- Theatrical release poster
- Directed by: Nick Cassavetes
- Written by: Nick Cassavetes
- Produced by: Sidney Kimmel; Chuck Pacheco;
- Starring: Ben Foster; Shawn Hatosy; Emile Hirsch; Christopher Marquette; Sharon Stone; Justin Timberlake; Anton Yelchin; Bruce Willis;
- Cinematography: Robert Fraisse
- Edited by: Alan Heim
- Music by: Aaron Zigman
- Production company: Sidney Kimmel Entertainment
- Distributed by: Universal Pictures (United States) Capitol Films (International)
- Release dates: January 27, 2006 (Sundance); January 12, 2007 (United States);
- Running time: 117 minutes
- Country: United States
- Language: English
- Budget: $9.5 million
- Box office: $32.4 million

= Alpha Dog =

2006 crime drama film by Nick Cassavetes

Alpha Dog is a 2006 American crime drama film written and directed by Nick Cassavetes.

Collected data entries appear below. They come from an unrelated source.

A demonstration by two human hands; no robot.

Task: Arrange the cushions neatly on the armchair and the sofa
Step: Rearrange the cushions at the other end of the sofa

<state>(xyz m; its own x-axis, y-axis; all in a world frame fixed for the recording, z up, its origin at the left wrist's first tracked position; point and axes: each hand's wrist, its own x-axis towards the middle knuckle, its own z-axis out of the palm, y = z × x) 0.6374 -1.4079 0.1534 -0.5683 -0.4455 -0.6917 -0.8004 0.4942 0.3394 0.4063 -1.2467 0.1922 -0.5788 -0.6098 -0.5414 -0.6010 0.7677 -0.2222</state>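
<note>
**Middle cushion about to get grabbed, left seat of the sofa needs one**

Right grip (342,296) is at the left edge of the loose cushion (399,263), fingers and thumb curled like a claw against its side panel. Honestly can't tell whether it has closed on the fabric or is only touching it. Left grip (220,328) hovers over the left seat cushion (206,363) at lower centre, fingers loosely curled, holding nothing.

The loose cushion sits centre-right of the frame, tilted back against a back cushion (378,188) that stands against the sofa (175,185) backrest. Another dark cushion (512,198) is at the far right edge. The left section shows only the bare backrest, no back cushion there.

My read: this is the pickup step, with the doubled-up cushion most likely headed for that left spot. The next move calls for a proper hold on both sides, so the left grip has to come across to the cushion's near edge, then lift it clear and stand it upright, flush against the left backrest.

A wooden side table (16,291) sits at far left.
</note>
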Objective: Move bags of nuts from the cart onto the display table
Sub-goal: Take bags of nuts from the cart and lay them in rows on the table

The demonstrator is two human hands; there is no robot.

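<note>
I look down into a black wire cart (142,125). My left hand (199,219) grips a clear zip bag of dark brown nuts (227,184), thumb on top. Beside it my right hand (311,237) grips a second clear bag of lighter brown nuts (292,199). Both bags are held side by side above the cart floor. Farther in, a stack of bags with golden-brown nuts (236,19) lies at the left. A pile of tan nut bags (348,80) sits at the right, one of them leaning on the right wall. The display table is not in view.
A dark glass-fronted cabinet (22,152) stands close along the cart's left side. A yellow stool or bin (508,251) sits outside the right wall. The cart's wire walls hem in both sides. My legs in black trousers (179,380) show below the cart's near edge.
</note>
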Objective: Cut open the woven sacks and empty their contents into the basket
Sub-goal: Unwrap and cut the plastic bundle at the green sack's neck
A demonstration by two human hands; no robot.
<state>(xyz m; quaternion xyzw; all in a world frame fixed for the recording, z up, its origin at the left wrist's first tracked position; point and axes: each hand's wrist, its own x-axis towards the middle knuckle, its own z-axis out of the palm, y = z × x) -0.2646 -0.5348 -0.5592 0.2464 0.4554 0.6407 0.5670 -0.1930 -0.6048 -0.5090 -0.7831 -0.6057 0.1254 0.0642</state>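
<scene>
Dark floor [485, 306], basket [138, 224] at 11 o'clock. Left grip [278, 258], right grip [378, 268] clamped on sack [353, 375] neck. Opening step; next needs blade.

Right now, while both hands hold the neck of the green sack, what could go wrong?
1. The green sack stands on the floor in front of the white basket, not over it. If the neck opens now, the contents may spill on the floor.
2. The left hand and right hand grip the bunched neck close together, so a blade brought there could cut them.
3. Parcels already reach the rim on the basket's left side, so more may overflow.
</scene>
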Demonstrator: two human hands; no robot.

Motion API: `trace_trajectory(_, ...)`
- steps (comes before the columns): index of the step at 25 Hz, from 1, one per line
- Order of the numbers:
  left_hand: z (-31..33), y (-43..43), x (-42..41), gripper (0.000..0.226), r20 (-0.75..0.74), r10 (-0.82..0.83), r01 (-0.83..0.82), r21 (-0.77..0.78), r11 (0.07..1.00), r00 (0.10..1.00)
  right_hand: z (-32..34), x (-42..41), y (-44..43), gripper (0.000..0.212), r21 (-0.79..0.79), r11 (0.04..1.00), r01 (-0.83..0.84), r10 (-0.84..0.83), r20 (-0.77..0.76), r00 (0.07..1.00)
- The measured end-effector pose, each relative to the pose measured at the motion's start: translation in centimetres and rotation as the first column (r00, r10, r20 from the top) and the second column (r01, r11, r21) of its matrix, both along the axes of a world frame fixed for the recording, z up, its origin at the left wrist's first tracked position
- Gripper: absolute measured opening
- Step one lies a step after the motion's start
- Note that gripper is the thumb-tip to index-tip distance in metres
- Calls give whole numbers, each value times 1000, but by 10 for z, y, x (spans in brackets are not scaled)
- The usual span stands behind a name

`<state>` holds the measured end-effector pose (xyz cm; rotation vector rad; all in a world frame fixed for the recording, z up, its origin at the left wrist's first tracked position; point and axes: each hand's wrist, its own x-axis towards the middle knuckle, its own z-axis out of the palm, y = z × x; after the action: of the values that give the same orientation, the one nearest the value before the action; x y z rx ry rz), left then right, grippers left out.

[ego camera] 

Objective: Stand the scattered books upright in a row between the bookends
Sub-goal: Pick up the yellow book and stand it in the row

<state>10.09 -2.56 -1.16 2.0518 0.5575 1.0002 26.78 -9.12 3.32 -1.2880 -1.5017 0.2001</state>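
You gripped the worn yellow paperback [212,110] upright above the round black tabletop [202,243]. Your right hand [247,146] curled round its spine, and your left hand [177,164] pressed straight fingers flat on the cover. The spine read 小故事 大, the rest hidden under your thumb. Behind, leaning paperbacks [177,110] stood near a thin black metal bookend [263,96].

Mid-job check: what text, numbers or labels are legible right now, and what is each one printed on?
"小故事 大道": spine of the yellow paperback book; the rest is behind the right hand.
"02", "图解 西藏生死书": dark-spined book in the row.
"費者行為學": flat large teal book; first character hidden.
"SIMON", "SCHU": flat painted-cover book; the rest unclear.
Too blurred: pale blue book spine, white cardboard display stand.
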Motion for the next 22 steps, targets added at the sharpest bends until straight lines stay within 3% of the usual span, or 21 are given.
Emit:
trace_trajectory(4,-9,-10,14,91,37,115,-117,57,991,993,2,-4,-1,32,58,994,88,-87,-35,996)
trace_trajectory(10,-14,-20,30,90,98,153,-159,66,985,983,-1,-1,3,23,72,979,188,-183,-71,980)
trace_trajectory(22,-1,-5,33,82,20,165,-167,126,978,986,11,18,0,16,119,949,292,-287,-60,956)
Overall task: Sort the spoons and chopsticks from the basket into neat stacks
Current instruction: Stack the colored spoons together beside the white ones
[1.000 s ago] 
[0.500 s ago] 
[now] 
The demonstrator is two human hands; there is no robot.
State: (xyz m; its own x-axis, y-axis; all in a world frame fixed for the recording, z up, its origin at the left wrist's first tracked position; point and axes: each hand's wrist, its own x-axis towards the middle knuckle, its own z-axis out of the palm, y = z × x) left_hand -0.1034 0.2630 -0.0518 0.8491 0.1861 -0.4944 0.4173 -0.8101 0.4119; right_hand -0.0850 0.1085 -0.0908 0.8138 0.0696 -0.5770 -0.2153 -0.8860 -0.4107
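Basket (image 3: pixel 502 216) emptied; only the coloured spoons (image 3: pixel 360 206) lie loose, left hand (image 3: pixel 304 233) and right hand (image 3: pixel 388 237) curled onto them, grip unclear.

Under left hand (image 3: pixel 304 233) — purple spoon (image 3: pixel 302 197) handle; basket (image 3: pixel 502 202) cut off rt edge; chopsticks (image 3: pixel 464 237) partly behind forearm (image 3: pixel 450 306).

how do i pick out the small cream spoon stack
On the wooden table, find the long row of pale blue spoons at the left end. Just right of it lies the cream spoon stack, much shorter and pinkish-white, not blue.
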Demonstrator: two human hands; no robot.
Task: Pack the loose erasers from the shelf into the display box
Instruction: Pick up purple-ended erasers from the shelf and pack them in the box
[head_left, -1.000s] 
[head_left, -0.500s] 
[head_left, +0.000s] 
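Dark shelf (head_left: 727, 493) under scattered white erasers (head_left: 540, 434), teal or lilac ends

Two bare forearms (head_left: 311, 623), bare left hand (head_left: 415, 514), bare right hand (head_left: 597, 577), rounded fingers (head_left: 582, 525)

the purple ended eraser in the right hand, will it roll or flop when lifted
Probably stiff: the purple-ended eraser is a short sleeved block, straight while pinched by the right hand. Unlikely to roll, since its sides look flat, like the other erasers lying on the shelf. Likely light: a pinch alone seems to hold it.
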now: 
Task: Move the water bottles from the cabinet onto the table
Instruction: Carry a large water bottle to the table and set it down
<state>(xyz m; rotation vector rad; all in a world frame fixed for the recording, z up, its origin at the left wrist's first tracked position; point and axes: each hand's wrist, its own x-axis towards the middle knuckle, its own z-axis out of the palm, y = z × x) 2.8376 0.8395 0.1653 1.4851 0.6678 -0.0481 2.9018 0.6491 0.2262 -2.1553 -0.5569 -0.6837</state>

It is based on the true story of the kidnapping and murder of Nicholas Markowitz in 2000. The film features an ensemble cast that includes Ben Foster, Shawn Hatosy, Emile Hirsch, Christopher Marquette, Sharon Stone, Justin Timberlake, Anton Yelchin, and Bruce Willis. Dominique Swain, Alex Solowitz, Fernando Vargas, Olivia Wilde, Amanda Seyfried, Harry Dean Stanton and David Thornton also have minor roles.

Alpha Dog had its world premiere at the 2006 Sundance Film Festival on January 27, 2006, and was released in the United States on January 12, 2007, by Universal Pictures in the United States and by Capitol Films in international markets. The film received mixed reviews and was a minor box office success, grossing $32.4 million worldwide on a budget of $9.5 million.

==Plot==
In 1999, Johnny Truelove works as a young drug dealer while making a living in the San Gabriel Valley. Johnny's father, Sonny, supplies him with marijuana, which he distributes with his gang of friends: Frankie Ballenbacher, Johnny's right-hand man and best friend; Tiko Martinez, the group's muscle; Elvis Schmidt, who is ridiculed for being in debt to Johnny; and Jake Mazursky, a local drug addict also in debt with Johnny. Jake attempts to borrow money from his father, Butch, and stepmother, Olivia, while his younger half-brother Zack looks up to him and longs to escape his home life.

A fight breaks out when Jake tries to pay Johnny only part of his debt, leading Johnny to get him fired from his telemarketing job by ratting on him to his boss that Jake is on drugs, and Jake to retaliate by breaking into and trashing Johnny's house with a couple of his friends. Johnny brings Frankie and Tiko to confront Jake, but he is nowhere to be found. Spotting Zack on the side of a road, the gang impulsively kidnaps him, planning to hold him until Jake pays up, and drive to Palm Springs. Frankie is left to watch Zack while Johnny and Tiko return to San Gabriel for prior commitments. That night, while attending a street fiesta, Frankie offers Zack a chance to leave, but he declines, wanting a break from home and not wanting to cause more problems for Jake, and the two strike up an unlikely friendship. Meanwhile, Jake violently interrupts a party that he believes Johnny may be attending, knocking several people unconscious before telling everyone there that he is looking for Truelove.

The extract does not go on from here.